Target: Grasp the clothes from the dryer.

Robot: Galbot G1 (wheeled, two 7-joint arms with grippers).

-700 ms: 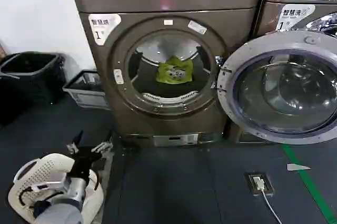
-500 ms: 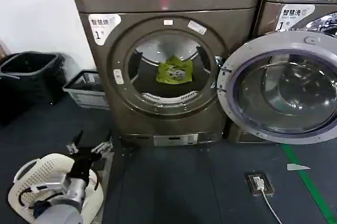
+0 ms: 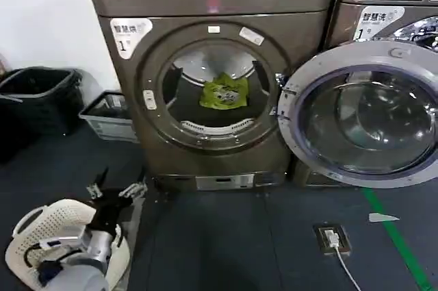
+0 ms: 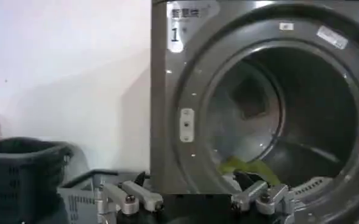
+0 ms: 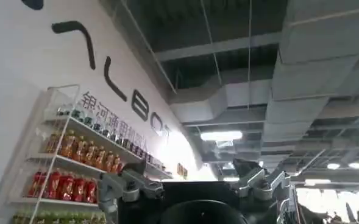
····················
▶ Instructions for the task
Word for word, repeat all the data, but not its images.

▶ Exercise response
Target: Grasp the clothes from the dryer.

Robot: Galbot G1 (wheeled, two 7-joint arms with grippers).

-700 ms: 
-500 ms: 
+0 ms: 
+0 ms: 
+0 ms: 

There is no more to the output, and the exercise is done.